Classification
 Nomenclature
Scientific Name:
Centrolepis ciliata (Hook.f.) Druce, Bot. Soc. Exch. Club Brit. Isles 4 Suppl.: 614 (1917)
Synonymy:
  • Gaimardia ciliata Hook.f., Bot. Antarct. Voy. I. (Fl. Antarct.) Part I, 85 (1844)
  • Alepyrum ciliatum (Hook.f.) Hieron. in Engler & Prantl, Nat. Pflanzenfam.II, 4, 14 (1888)
  • Pseudalepyrum ciliatum (Hook.f.) Dandy, J. Bot. 70: 331 (1932)
Lectotype: (selected by E. Edgar 1970) Ld Auckland Isld., J.D. Hooker s.n., Nov. 1840, K 843388!, isolectotype AK 2910!
  • = Centrolepis viridis var. ligulata Kirk, Trans. New Zealand Inst. 23: 442 (1891)
  • Gaimardia ciliata var. ligulata (Kirk) Cheeseman, Man. New Zealand Fl., ed. 2, 289 (1925)
  • Pseudalepyrum ciliatum var. ligulatum (Kirk) Dandy, J. Bot. 70: 331 (1932)
Type: Frazer Peaks, Stewart Id, T. Kirk 965, Jan 1887, WELT 16335!; K.
  • = Centrolepis viridis (Kirk) Kirk, Trans. New Zealand Inst. 23: 441 (1891)
Etymology:
From Latin cilium (a short eye-lash-like hair), a reference to hairs on the leaf-sheath
 Description

Perennial cushion, 5–100 mm high. Stems ascending, branching. Leaves crowded, obscurely distichous, cauline and imbricate, weakly spreading to erect. Leaf-sheath 2.5–6 mm long, scarious, with multicellular hispid hairs. Leaf-sheath auricles lobed or absent; ligulate, sometimes minute or occasionally pilose. Leaf-lamina 2.5–23 × 0.4–0.7 mm, subulate, with an acute or acicular apex, terete to faintly channelled, glabrous or with pilose hairs below. Uppermost leaf, leaf-like or reduced to a membranous cataphyll. Flowering stems 3.5–20 mm long, glabrous. Inflorescence a compressed ellipsoid to oblong spike, 2.6–5 × 1–1.5 mm. Outer primary floral bract 2.6–5 mm long, elliptic and contracting to an incurved or straight foliar point; papillate.
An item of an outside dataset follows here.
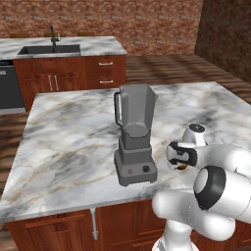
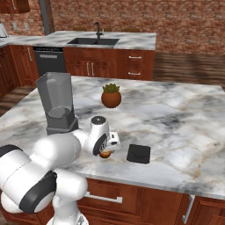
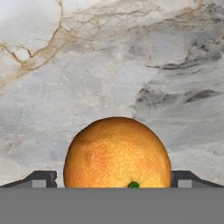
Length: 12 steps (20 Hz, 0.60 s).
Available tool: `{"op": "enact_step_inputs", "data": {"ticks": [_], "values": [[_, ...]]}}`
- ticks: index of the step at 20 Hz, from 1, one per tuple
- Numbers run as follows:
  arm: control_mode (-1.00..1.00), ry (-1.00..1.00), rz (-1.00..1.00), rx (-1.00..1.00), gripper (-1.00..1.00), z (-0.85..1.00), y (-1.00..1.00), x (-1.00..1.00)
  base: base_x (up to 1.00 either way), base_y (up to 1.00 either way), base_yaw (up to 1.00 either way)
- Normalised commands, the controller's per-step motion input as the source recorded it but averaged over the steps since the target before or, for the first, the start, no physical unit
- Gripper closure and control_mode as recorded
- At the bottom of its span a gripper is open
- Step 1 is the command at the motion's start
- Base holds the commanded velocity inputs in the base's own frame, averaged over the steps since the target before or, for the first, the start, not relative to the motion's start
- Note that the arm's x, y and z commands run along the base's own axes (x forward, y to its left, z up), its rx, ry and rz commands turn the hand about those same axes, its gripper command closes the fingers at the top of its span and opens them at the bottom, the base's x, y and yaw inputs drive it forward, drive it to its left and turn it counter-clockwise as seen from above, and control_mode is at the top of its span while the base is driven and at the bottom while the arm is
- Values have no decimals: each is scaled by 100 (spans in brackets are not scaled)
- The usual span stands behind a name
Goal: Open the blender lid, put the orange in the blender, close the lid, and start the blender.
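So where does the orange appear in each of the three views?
Left base view: the orange peeks out lower right, under the white hand.
Right base view: below centre-left, beneath the hand, left of the blender lid.
Hand view: bottom centre, between the open jaws.
Shared landmark: the blender in both base views.

The orange (image 3: 117,152) sits on the marble desk (image 3: 109,65), low centre in the frame, green stem spot facing the camera. Claw (image 3: 117,180) spread wide, one tip on each side of the fruit, neither touching.
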Motion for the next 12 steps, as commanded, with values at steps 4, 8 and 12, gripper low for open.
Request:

Inner floral bract, 2–4 mm long, elliptic to oblong contracting to an incurved or straight foliar point; papillate. Primary bracts separated by an internode 0.2–0.8 mm long. Secondary hyaline scales present, 1/reproductive unit. Reproductive units/spike 2–3(–5) all bisexual or 1–2 bisexual the rest female. Androecium 1 stamen; filament capillary, 3–7 mm long; anthers fusiform, 0.96–1.6 mm long. Gynoecium, 1–2–(3) connate, superposed carpels. Styles stigmatic with branched papillae, crimson. Seeds 0.75–1 × 0.3–0.5 mm, ellipsoid, yellow to yellow-brown or brown, striated.

 Recognition

Distinguished from the two other cushion bog centrolepids with which it can occur, Centrolepis pallida and Gaimardia setacea, by hairy leaf-sheaths, both primary inflorescence bracts contracted to mucronate foliar points, and the presence of secondary hyaline scales within the primary floral bracts.

 Distribution

North Island: South Auckland (Hauhungaroa Range, Raukūmara Range, Kaimanawa, Tongariro, National Park, Urewera National Park), Taranaki, Volcanic Plateau, Wellington (Ruahine and Tararua ranges).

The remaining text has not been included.